Science Friday: Solar System


Previous to life on this blog (make no mistake, we are still living outside of this space as well), I kept up a personal series on Facebook and Instagram that I affectionately titled “Science Friday”. I am an NPR junkie, as those who know me can attest. And I LOVE Mr. Ira Flatow’s Science Friday programs!

My own mom has always been into hands-on learning and interactive/creative play (thanks for chasing some pepper around with some soap, Mom!). I wanted to do something in that vein for my boys– hence the birth of our Science Fridays!!!

For this particular project I wanted to make a model of our Solar System, have the chance to talk about planets, their order and orbit, where our earth is positioned in our solar system, etc. I read a couple online tutorials, but didn’t really like their take on the model. So one chilly Friday, my oldest and I set out to procure the items we needed for our model.

You’ll need:

  • 10 styrofoam balls. Varying sizes–Sun, Mercury, Venus, Earth, our Moon, Mars, Jupiter, Saturn, Uranus, Neptune (Our local craft store had bins of individual balls, as well as some prepackaged balls in varying sizes.)
  • Crafting wire. (I found this super light aluminum wire in the flower section. I loved it because it was both light and BRIGHT! Standard green floral wire would work also.)
  • Paint. We used puff paint (because we already had some neon varieties). Tempera paint. And some glow in the dark glitter paint. I just squeezed it all out onto paper plates.
  • Paint Brushes.
  • Paper Plates– to hold the paint.
  • Plastic Bag– to cover your workspace.
  • Wooden Dowel (ours was roughly 2 feet long) to hang your planets from.
  • Fishing line.

First, paint your planets!



Let your planets dry. I think we actually let ours dry OVERNIGHT because I wanted to be sure they were set up. Don’t want a glow in the dark glitter sun descending on your baby in his sleep. No bueno!

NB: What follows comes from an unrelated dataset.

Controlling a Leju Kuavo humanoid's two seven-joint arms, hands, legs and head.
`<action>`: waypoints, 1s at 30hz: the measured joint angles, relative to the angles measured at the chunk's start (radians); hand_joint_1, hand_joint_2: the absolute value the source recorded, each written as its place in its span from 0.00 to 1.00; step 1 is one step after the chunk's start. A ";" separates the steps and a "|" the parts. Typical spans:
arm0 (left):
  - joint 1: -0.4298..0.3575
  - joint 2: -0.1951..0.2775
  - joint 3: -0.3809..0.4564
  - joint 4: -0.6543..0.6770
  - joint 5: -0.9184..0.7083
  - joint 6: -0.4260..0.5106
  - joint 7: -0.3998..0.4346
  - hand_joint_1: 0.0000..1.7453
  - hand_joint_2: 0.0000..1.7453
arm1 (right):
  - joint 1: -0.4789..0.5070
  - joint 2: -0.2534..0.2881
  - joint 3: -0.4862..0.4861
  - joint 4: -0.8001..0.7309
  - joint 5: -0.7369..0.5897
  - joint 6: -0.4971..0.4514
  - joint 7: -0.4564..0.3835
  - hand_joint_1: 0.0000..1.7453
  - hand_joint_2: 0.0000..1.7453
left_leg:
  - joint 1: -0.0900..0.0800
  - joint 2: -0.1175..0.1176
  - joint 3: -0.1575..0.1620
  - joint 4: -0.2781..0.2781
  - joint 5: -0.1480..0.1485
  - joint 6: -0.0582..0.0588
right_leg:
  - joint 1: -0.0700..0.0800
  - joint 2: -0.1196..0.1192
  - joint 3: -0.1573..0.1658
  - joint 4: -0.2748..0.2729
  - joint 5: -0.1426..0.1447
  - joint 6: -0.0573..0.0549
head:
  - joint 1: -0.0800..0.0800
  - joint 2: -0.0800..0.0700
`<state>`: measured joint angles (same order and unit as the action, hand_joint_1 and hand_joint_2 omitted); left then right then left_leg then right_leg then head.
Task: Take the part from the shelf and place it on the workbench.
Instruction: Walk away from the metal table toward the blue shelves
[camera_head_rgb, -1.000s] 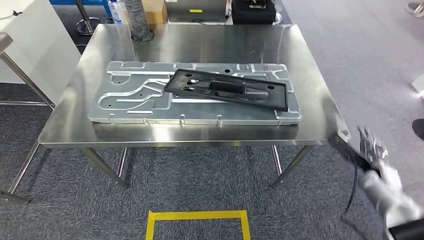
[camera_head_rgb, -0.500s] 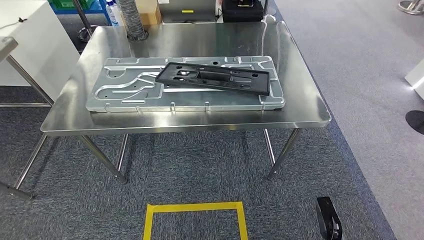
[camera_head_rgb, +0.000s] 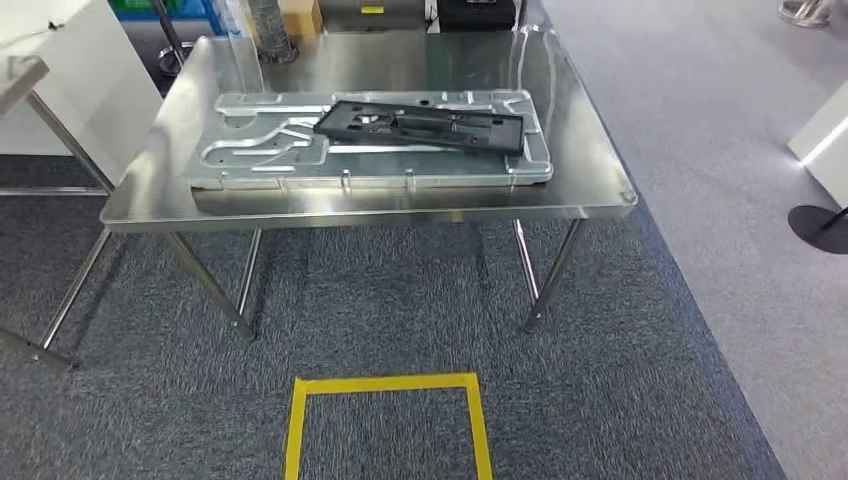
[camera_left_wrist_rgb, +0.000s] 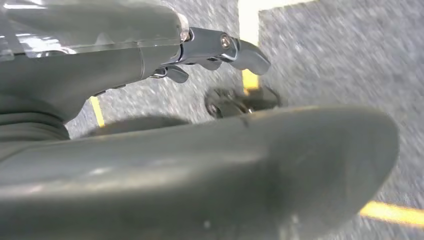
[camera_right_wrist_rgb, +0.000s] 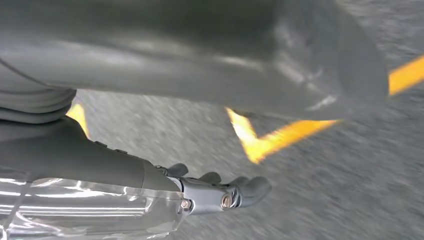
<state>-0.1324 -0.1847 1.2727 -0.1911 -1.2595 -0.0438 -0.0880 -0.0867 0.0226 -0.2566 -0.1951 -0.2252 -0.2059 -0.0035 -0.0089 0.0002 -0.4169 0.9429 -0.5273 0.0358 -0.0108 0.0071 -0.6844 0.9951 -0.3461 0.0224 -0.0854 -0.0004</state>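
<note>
Looked down at the desk (camera_head_rgb: 400, 212) from a little way off. Found the black part (camera_head_rgb: 420, 123) lying flat on a big silver plate (camera_head_rgb: 260, 158) on top of the desk, a bit crooked across it, with one end close to the plate's edge. Lay well apart from both hands, far ahead of them and higher up. Touched by neither hand. Hung low over the grey floor (camera_head_rgb: 650, 300), going by the wrist views. Held nothing in the left hand (camera_left_wrist_rgb: 115, 65): fingers (camera_left_wrist_rgb: 245, 52) stretched out straight, with a clear gap to the thick thumb. Held nothing in the right hand (camera_right_wrist_rgb: 115, 170) either: fingers (camera_right_wrist_rgb: 250, 190) out straight too, thumb apart from them. Showed yellow tape (camera_head_rgb: 385, 385) on the floor just past each hand's fingertips, blurred in both wrist views. Seemed to be the very end of the job: part set down on the desk, both hands let go and away from it. Probably called for no more touching of this part. Could have called for a turn to the shelf if another part was wanted, with both hands kept wide and ready to lift. Would have needed care near the desk's edge, so as not to bump the part off the plate.
</note>
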 joint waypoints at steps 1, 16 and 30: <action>0.002 -0.001 0.000 0.000 0.000 0.001 0.003 0.00 0.00 | 0.003 0.010 -0.006 0.002 0.002 -0.008 0.025 0.00 0.00 | 0.002 0.004 -0.018 -0.002 0.018 0.007 | -0.001 0.000 -0.013 0.030 -0.046 0.003 | 0.000 0.000; 0.012 -0.008 -0.020 0.000 -0.030 0.003 0.026 0.00 0.00 | 0.008 0.039 -0.040 0.003 0.022 0.052 -0.025 0.00 1.00 | 0.006 0.017 -0.257 0.089 0.141 -0.033 | 0.002 -0.012 0.253 -0.041 -0.187 -0.034 | 0.000 0.000; 0.008 -0.005 -0.022 0.000 -0.036 0.037 0.048 0.00 0.00 | 0.015 0.052 -0.039 0.004 0.047 0.043 -0.095 0.00 1.00 | 0.010 0.006 0.004 0.007 -0.019 -0.016 | 0.001 -0.015 0.043 0.003 -0.026 0.001 | 0.000 0.000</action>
<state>-0.1243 -0.1901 1.2510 -0.1911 -1.2951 -0.0064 -0.0400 -0.0714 0.0750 -0.2958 -0.1907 -0.1778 -0.1624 -0.0987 0.0010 0.0058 -0.4133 0.9495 -0.5458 0.0196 -0.0097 -0.0084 -0.6417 0.9983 -0.3721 0.0236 -0.0855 -0.0004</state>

After your planets are dry, cut your craft wire in varying lengths. 10 objects, 9 wires (we decided that the sun would hang free within the orbits). There wasn’t much “science” here, I just measured each successive wire a little longer than the last. Then I took the wire “orbits” and put a little glue on each end and stuck opposite ends into opposite sides of each planet. Then we let those dry for 4 hours. Just so you know, this little project was also fulfilling a childhood dream of mine if you can’t tell from the picture below. Happy crafter there :).

IMG_1984 copy

Once the crafting wire was dry inside the styrofoam we tied equal lengths of fishing line to either side of the crafting wire. Then we made tiny grooves in the dowel for each planet’s fishing line to rest and a deeper groove on both of the ends of the dowel to tie the string from which our model would hang. Now we ran the dowel through each fishing line, tucked them into the tiny grooves, and tied the string from one end of the dowel to the other. Hang, mobile like in your babes bedroom and, FINISHED!



Here it is from below. I LOVE how it turned out! Happy Science Friday!

I have an outfit post coming your way tomorrow! Have a fabulous weekend!